Il y avait sept joueuses au Temple de la renommée. Il y en aura désormais huit.

Guillaume Lefrançois Guillaume Lefrançois
La Presse

Il y avait une seule Québécoise au Temple. Il y en aura désormais deux.

Il n’y avait aucune gardienne au Temple. Il y en aura désormais une.

Cette pionnière, c’est Kim St-Pierre. La joueuse de Châteauguay a été élue au Temple de la renommée du hockey.

Comme c’est le cas pour tous les élus, c’est Lanny McDonald qui lui a annoncé la nouvelle. En ce mercredi où, pour citer Charles Baudelaire, il ventait à écorner les bœufs, St-Pierre était peut-être au pire endroit pour recevoir l’appel tant attendu.

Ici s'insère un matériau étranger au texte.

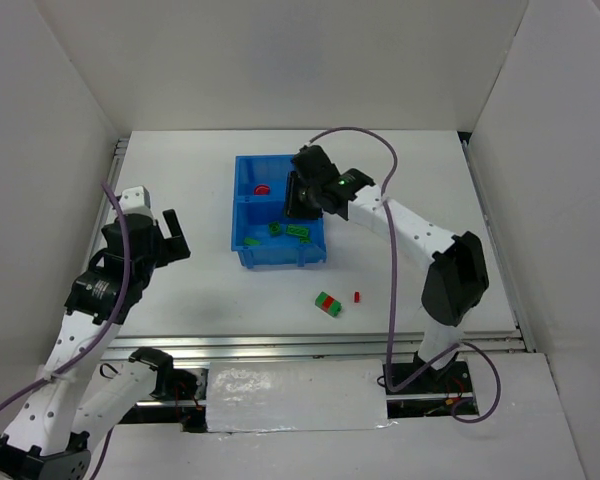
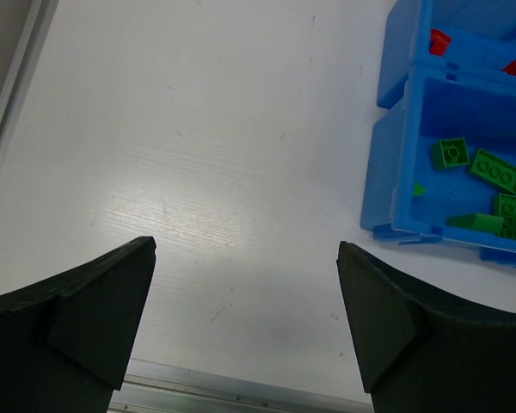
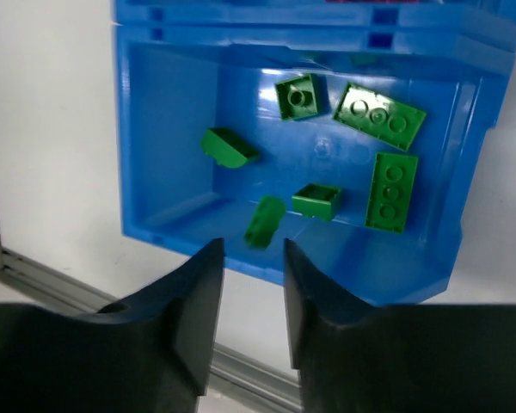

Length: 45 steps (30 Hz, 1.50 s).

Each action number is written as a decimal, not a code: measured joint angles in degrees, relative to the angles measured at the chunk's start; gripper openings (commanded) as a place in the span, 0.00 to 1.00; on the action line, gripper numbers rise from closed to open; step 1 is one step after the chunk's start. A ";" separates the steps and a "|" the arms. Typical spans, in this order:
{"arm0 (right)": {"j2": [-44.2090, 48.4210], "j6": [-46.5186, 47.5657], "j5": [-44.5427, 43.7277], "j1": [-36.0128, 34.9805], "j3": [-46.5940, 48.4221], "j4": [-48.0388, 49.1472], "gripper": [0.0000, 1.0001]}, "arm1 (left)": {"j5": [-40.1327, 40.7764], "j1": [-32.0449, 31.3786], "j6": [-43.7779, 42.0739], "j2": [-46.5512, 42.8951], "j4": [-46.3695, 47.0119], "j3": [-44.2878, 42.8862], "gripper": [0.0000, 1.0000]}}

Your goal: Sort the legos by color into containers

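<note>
The chief risk lies with the stuck red-and-green pair of plastic bricks [image 1: 328, 303] on the white table [image 1: 210, 300]: dropped whole into either side it would put one colour wrong, so it likely needs pulling apart, and the tiny loose red brick [image 1: 357, 296] beside it could skid out of a pinch. The right gripper [image 3: 251, 258] hangs over the near compartment [image 3: 168, 120] of the bright blue plastic bin [image 1: 242, 240], jaws slightly parted and pinching nothing; a small green brick [image 3: 265, 220] sits just past its tips. That compartment holds only green bricks, the far compartment [image 1: 248, 172] red ones [image 1: 263, 188]. The left gripper [image 2: 245, 254] hovers spread wide over bare table
</note>
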State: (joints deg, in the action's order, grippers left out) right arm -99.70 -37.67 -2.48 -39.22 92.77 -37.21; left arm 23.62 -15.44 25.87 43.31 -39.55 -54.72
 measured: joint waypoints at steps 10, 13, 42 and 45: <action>-6.73 1.75 1.68 -0.33 3.32 -2.40 0.76 | 0.04 1.95 -0.09 1.40 0.04 0.00 1.00; -4.42 3.02 1.53 -0.42 2.67 -2.54 0.78 | -0.52 3.19 -0.13 3.08 0.09 0.00 1.00; 26.77 -2.10 -6.36 9.05 -52.85 4.28 0.68 | -7.50 3.28 -0.42 -1.55 0.81 0.00 0.99; 25.33 -1.88 -4.98 9.05 -53.05 5.75 0.66 | -7.52 3.17 -0.42 -1.79 0.83 0.00 1.00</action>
State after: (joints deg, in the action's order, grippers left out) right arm -74.37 -39.55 -7.46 -30.17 39.72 -31.46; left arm 16.10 -12.27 25.45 41.52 -38.72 -54.72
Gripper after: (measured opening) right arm 0.674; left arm 0.994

« J’étais sur un terrain de golf, mes garçons frappaient des balles. J’étais au grand vent, et quand j’ai entendu la voix de M. McDonald, j’ai été me cacher ! », racontait St-Pierre en conférence téléphonique avec les cinq autres élus.

« On ne s’y attend jamais. C’est exceptionnel. Tellement de choses me passent par la tête, tellement de gens m’ont aidée. Je ressens une grande fierté, de la reconnaissance, pour mes parents, mon mari, ma famille, mes coéquipières et mes entraîneurs. C’est tellement incroyable que les femmes soient au Temple de la renommée. »

D’abord avec les gars

« On ne s’y attend jamais. » Ils sont plusieurs à dire ça. Certains le pensent réellement, d’autres le disent par souci de modestie. Mais pour St-Pierre, il suffit de regarder son parcours pour comprendre le poids de cette citation.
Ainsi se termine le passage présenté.